ASSIGNMENT: Copy exactly the lines from the start of the material through the line with "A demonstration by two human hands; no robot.". Pictures stay out of the copy.

INPUT DATA:
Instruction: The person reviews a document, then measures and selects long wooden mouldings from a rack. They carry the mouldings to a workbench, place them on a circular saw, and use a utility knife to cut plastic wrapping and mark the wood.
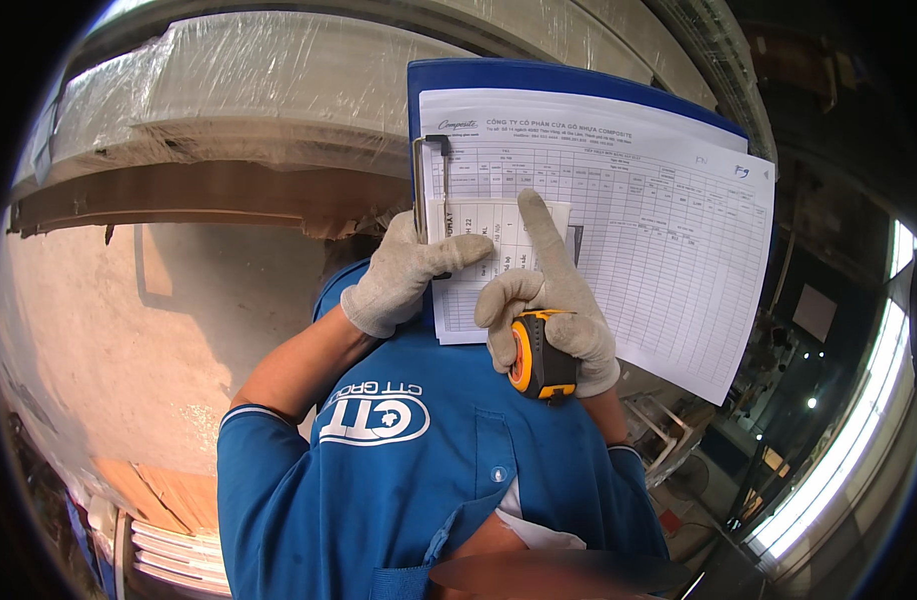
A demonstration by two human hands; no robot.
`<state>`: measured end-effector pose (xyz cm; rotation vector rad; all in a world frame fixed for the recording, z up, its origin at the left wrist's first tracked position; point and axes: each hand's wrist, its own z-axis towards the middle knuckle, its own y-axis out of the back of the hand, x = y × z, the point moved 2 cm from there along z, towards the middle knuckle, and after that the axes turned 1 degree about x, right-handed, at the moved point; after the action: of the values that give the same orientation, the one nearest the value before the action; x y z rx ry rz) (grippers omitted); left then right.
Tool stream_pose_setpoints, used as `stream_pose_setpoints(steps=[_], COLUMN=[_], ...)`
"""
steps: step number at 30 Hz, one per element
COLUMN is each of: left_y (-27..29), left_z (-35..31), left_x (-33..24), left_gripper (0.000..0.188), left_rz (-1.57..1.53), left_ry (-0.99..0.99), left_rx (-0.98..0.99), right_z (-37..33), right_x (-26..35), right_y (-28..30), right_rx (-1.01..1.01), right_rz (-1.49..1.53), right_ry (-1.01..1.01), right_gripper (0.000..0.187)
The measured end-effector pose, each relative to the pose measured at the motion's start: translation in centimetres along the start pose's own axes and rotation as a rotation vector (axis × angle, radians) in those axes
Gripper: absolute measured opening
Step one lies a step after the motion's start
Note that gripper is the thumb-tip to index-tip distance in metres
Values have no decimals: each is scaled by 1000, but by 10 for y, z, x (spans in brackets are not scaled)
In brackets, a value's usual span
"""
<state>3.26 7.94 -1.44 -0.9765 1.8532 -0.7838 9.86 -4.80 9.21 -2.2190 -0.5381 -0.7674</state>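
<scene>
My left hand (404, 275), in a pale work glove, grips a blue clipboard (569, 73) by its edge next to the metal clip (420, 190). Its thumb presses down on a small printed slip (469, 232) that lies over larger printed table sheets (669, 270). Over the lower part of these papers is my gloved right hand (554, 295), closed around a yellow and black tape measure (542, 357). The right index finger is stretched out across the slip, its tip over the sheet. The tape's blade is not visible outside its case.
Beyond the clipboard, long panels wrapped in clear plastic (249, 90) lie above a brown beam (209, 198). Concrete floor (229, 285) shows at the left. Stacked boards (179, 555) stand at lower left. A metal frame (664, 440) is at the right, near a bright strip (829, 440).
</scene>
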Motion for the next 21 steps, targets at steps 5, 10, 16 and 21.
stream_pose_setpoints(steps=[5, 10, 16, 21], left_y=[-1, -4, -7, -10], left_z=[-1, -2, -5, -9], left_x=[1, 2, 3, 4], left_gripper=[47, 46, 46, 46], left_rz=[1, 12, -6, -4], left_ry=[2, -6, -25, -12], left_rx=[-11, -13, -8, -21], right_z=[-2, -5, -9, -12], right_x=[1, 0, -7, -8], right_y=[0, 1, 3, 5], right_rx=[6, -1, -34, -36], right_rz=[8, 14, -13, -19], right_ry=[8, -3, -6, -1], right_gripper=[115, 114, 113, 113])
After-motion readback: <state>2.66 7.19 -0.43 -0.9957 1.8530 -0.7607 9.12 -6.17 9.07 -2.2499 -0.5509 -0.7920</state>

EXERCISE SOLUTION:
Instruction: The person reviews a document, then measures and selects long wooden mouldings from a rack. They carry the mouldings to a workbench, place them on a circular saw, and use a utility knife to cut plastic wrapping and mark the wood.
A demonstration by two human hands; no robot.

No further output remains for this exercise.